Only the words of the entries are wanted, repeated exactly and without images.

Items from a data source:
******
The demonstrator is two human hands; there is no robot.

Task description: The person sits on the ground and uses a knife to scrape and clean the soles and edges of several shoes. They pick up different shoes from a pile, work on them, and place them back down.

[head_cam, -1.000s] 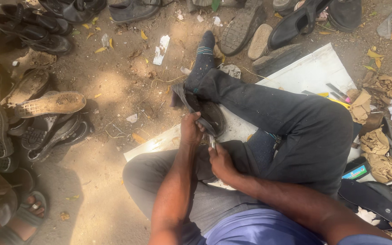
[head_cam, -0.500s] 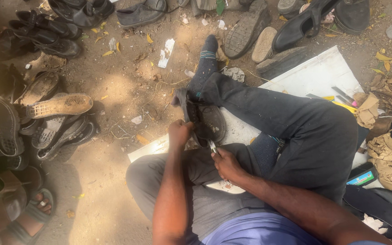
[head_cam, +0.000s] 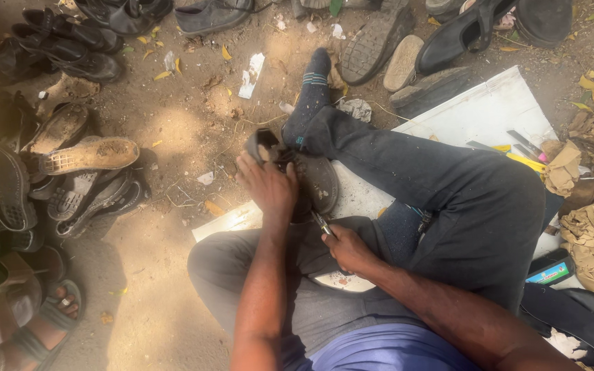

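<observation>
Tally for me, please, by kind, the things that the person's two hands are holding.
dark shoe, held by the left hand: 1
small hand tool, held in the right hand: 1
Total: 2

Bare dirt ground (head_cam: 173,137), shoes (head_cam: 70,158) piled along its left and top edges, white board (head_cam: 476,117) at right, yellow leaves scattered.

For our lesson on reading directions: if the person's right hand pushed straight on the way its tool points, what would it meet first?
Most likely the dark shoe that the left hand steadies; the right hand aims its small tool up at it, though depth is unclear.
</observation>
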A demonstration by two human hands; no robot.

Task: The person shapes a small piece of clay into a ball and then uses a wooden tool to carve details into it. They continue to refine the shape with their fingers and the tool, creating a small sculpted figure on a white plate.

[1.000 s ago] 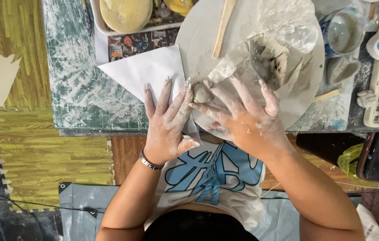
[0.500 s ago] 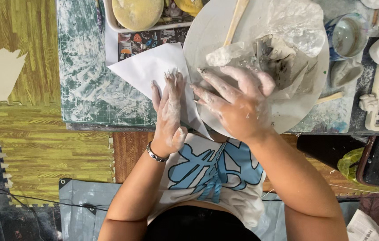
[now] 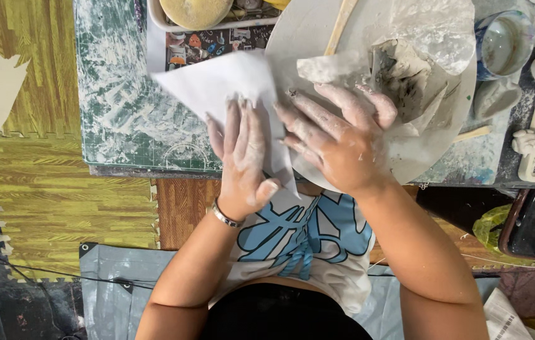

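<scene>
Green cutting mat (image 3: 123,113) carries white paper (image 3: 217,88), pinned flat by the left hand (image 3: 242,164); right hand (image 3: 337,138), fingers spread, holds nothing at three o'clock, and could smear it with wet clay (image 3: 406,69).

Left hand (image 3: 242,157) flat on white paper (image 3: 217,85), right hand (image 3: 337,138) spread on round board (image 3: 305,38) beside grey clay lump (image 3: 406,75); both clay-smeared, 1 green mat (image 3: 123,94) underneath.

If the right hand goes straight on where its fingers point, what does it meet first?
Probably the clay lump on the round board: the right hand points up-right at it. Height is hard to judge.
</scene>
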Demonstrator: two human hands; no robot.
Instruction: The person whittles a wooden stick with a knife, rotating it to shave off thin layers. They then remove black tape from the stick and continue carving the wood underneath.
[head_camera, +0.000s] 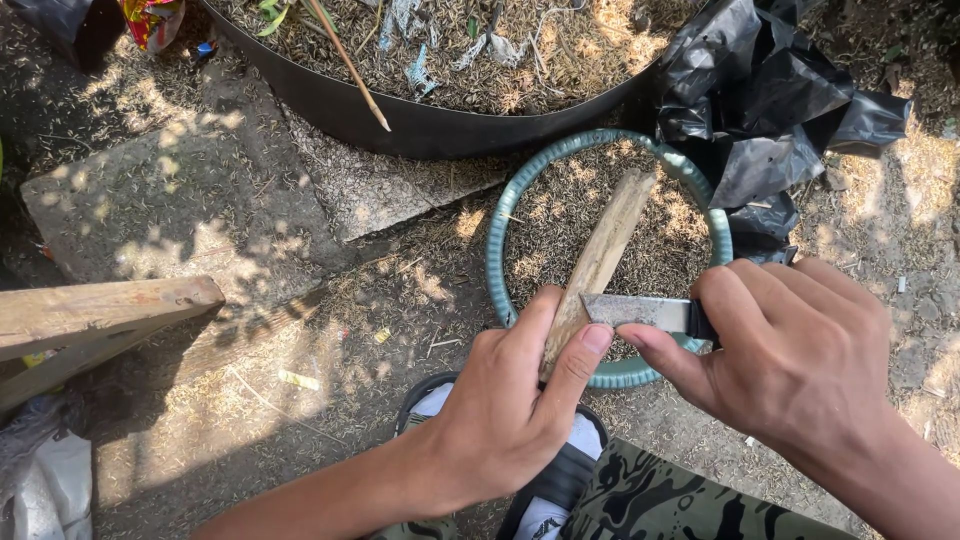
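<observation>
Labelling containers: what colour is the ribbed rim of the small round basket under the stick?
Teal green, clearest in the head view: ribbed rim, below the wooden stick.

The ground is bare packed earth (250, 420), strewn with dry chaff and dappled with strong sunlight and leaf shadow; a flat grey stone slab (180, 200) lies at far left; a weathered wooden plank (95, 315) juts in from the left edge; a large black round tub (420, 125) filled with dry straw stands at the far side; crumpled black plastic sheeting (770, 110) lies at far right.
</observation>
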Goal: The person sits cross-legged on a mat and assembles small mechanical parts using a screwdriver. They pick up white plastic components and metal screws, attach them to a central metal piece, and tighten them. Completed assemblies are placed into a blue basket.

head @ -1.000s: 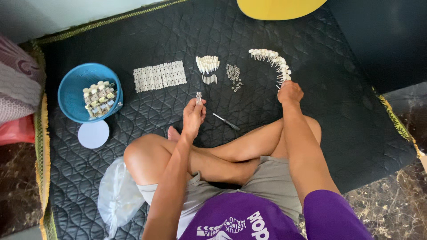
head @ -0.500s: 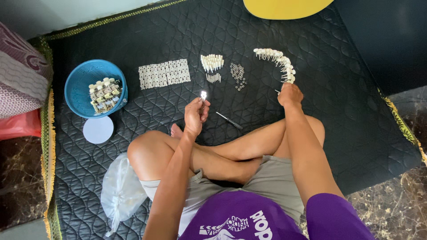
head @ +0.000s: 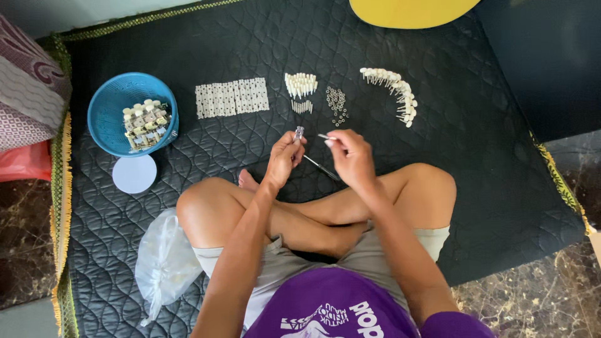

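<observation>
Both hands over the mat (head: 438, 163): left hand (head: 283, 159) fingers pinch a small metal part (head: 298, 133), right hand (head: 350, 156) pinches a thin pin (head: 325, 136). Slip risk: tiny pin could drop into the quilting.

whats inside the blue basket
The blue basket holds a cluster of small cream and metal parts, piled toward its right side. The rest of its floor looks bare. What lies under the pile is covered.
</observation>
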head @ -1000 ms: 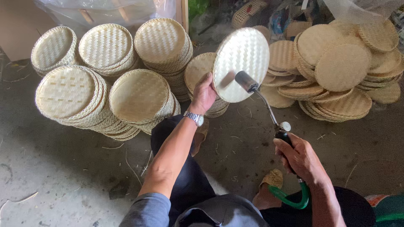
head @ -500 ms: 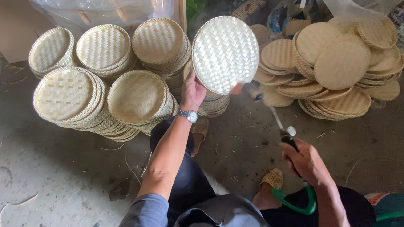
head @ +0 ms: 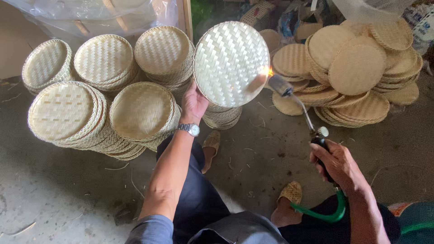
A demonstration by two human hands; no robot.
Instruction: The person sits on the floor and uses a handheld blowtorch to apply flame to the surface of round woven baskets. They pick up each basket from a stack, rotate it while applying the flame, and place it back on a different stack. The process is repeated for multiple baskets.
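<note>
Round pale woven bamboo tray (head: 231,63), held up tilted with its flat weave towards the camera, sits in the left hand (head: 193,105), whose fingers are clamped on its lower left rim; the right hand (head: 337,160) is wrapped tight around the black grip of a long metal gas torch (head: 298,106) fed by a green hose (head: 322,213); the two hands are well apart; a small orange flame shows at the torch tip, right at the tray's right edge, so the step in hand looks like singeing stray fibres off the rim; the next move, as I judge it, calls for turning the tray in the fingers so a fresh stretch of rim meets the flame, kept brief so the weave does not scorch; the grey concrete floor (head: 271,153), littered with thin bamboo slivers, carries everything; leaning stacks of pale rimmed trays (head: 104,104) stand to the left, and a loose heap of browner flat woven discs (head: 357,68) lies to the right; clear plastic sheeting (head: 90,13) hangs behind the left stacks; the person sits low, sandalled feet (head: 289,194) on the floor.
</note>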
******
— Answer box —
The demonstrator is two human hands; there is no robot.

Task description: The person sits on the ground and uses a knife to scrape and clean the soles and edges of several shoes. They pick up different shoes from a pile, work on them, and place them back down.

[head_cam, -1.000s] 
[head_cam, -0.500s] 
[head_cam, +0.000s] 

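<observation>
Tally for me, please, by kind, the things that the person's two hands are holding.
dark shoe, held by the left hand: 1
small hand tool, held in the right hand: 1
Total: 2

Bare dirt ground (head_cam: 173,137), shoes (head_cam: 70,158) piled along its left and top edges, white board (head_cam: 476,117) at right, yellow leaves scattered.

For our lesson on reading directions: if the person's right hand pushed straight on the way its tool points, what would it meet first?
Most likely the dark shoe that the left hand steadies; the right hand aims its small tool up at it, though depth is unclear.
</observation>
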A demonstration by two human hands; no robot.

Task: The person shapes a small piece of clay into a ball and then uses a wooden tool to carve details into it. They continue to refine the shape with their fingers and the tool, creating a small sculpted figure on a white plate.

[1.000 s ago] 
[0.500 s ago] 
[now] 

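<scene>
Green cutting mat (image 3: 123,113) carries white paper (image 3: 217,88), pinned flat by the left hand (image 3: 242,164); right hand (image 3: 337,138), fingers spread, holds nothing at three o'clock, and could smear it with wet clay (image 3: 406,69).

Left hand (image 3: 242,157) flat on white paper (image 3: 217,85), right hand (image 3: 337,138) spread on round board (image 3: 305,38) beside grey clay lump (image 3: 406,75); both clay-smeared, 1 green mat (image 3: 123,94) underneath.

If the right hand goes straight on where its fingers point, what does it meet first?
Probably the clay lump on the round board: the right hand points up-right at it. Height is hard to judge.
</scene>
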Demonstrator: two human hands; no robot.
Instruction: The person whittles a wooden stick with a knife, rotating it to shave off thin layers. They then remove black tape from the stick and continue carving the wood underneath.
[head_camera, +0.000s] 
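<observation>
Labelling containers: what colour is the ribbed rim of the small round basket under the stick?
Teal green, clearest in the head view: ribbed rim, below the wooden stick.

The ground is bare packed earth (250, 420), strewn with dry chaff and dappled with strong sunlight and leaf shadow; a flat grey stone slab (180, 200) lies at far left; a weathered wooden plank (95, 315) juts in from the left edge; a large black round tub (420, 125) filled with dry straw stands at the far side; crumpled black plastic sheeting (770, 110) lies at far right.
</observation>
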Goal: The person sits cross-legged on a mat and assembles small mechanical parts using a screwdriver. They pick up white plastic components and metal screws, attach them to a central metal piece, and tighten them. Completed assemblies are placed into a blue basket.

head @ -1.000s: 
head @ -0.500s: 
head @ +0.000s: 

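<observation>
Both hands over the mat (head: 438, 163): left hand (head: 283, 159) fingers pinch a small metal part (head: 298, 133), right hand (head: 350, 156) pinches a thin pin (head: 325, 136). Slip risk: tiny pin could drop into the quilting.

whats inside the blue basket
The blue basket holds a cluster of small cream and metal parts, piled toward its right side. The rest of its floor looks bare. What lies under the pile is covered.
</observation>
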head @ -1000 ms: 
head @ -500 ms: 
head @ +0 ms: 
A demonstration by two human hands; no robot.
Instruction: The person sits on the floor and uses a handheld blowtorch to apply flame to the surface of round woven baskets. They pick up each basket from a stack, rotate it while applying the flame, and place it back on a different stack. The process is repeated for multiple baskets.
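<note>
Round pale woven bamboo tray (head: 231,63), held up tilted with its flat weave towards the camera, sits in the left hand (head: 193,105), whose fingers are clamped on its lower left rim; the right hand (head: 337,160) is wrapped tight around the black grip of a long metal gas torch (head: 298,106) fed by a green hose (head: 322,213); the two hands are well apart; a small orange flame shows at the torch tip, right at the tray's right edge, so the step in hand looks like singeing stray fibres off the rim; the next move, as I judge it, calls for turning the tray in the fingers so a fresh stretch of rim meets the flame, kept brief so the weave does not scorch; the grey concrete floor (head: 271,153), littered with thin bamboo slivers, carries everything; leaning stacks of pale rimmed trays (head: 104,104) stand to the left, and a loose heap of browner flat woven discs (head: 357,68) lies to the right; clear plastic sheeting (head: 90,13) hangs behind the left stacks; the person sits low, sandalled feet (head: 289,194) on the floor.
</note>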

Nothing else is needed for the answer.